Description of the task => The lines to transcribe run from the top of the material below to the line with "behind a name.", inclusive. Leave the pictures behind.

Given information =>
================================

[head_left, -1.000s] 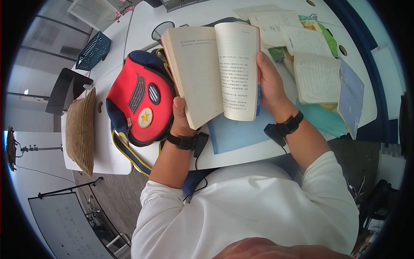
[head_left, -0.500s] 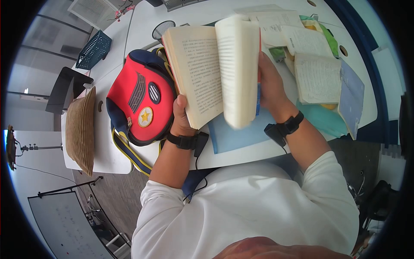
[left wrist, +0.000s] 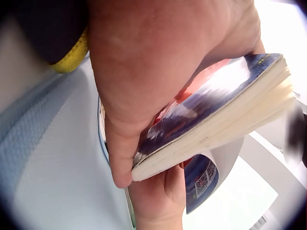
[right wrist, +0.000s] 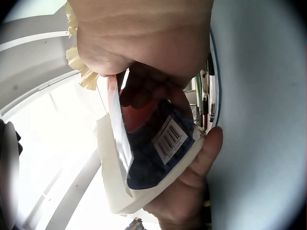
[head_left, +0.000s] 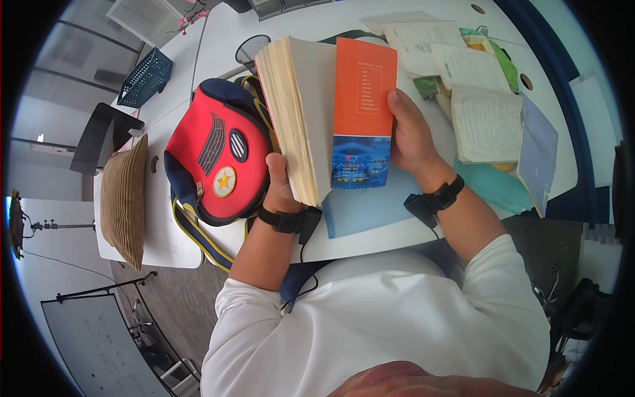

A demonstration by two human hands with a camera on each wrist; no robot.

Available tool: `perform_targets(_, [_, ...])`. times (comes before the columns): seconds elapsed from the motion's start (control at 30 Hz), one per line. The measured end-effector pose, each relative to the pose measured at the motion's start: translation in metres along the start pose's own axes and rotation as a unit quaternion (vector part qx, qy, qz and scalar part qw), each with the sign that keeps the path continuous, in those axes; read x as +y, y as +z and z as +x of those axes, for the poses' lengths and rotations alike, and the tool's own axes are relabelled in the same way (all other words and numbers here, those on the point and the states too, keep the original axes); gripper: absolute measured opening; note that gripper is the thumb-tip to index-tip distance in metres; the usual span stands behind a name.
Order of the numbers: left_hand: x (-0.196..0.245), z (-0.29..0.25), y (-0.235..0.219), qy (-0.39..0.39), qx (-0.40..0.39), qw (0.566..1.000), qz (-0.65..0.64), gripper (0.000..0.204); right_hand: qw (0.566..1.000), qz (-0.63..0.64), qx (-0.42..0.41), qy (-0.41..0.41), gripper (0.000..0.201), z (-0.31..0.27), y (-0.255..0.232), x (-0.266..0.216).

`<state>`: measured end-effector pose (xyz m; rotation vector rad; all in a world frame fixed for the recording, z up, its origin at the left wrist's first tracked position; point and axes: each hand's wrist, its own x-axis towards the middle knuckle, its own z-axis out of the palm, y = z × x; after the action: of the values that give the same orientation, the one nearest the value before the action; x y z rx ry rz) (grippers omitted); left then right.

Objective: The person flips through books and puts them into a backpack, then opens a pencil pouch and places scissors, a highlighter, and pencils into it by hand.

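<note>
1. Over a white desk [head_left: 221, 40], right of a red backpack [head_left: 225, 149]: an open paperback [head_left: 316, 112]
2. Left hand [head_left: 280, 188] grips its page block [head_left: 284, 119], likely bearing weight
3. Right hand [head_left: 413, 132] pinches its cover flap [head_left: 364, 86], apparently spreading it

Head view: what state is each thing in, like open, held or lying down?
Book: held open.
Left hand: gripping the book's left side.
Right hand: gripping its right side.
Notebook: open, handwriting showing.
Red bag: lying on the table; open or closed, can't tell.
Blue sheet: lying there, partly hidden.
Whiteboard: written on.
</note>
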<state>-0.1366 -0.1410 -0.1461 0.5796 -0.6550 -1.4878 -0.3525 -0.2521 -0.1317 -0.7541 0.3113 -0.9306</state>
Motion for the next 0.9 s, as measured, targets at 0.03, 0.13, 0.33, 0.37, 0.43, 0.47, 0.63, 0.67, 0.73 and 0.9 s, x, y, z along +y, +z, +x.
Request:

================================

Solution to this exercise =>
[head_left, -1.000s] 
[head_left, -0.500s] 
[left wrist, +0.000s] 
[right wrist, +0.000s] 
[head_left, +0.000s] 

A demonstration by two human hands with a camera on each wrist; no robot.

Available tool: `perform_targets(_, [_, ...])`. times (comes before the columns): seconds elapsed from the motion's start (control at 30 Hz), one per line. The measured end-effector pose, each relative to the pose measured at the motion's start: translation in metres along the start pose's own axes and rotation as a unit quaternion (vector part qx, qy, qz and scalar part qw), each with the sign that keeps the path continuous, in those axes; read x as +y, y as +z and z as +x of those axes, for the poses' lengths and rotations alike, and the tool's own axes are relabelled in the same way (all other words and numbers here, those on the point and the states too, keep the original axes); gripper: absolute measured opening; note that gripper is the thumb-tip to index-tip distance in metres; the usual span stands behind a name.

That completes the output.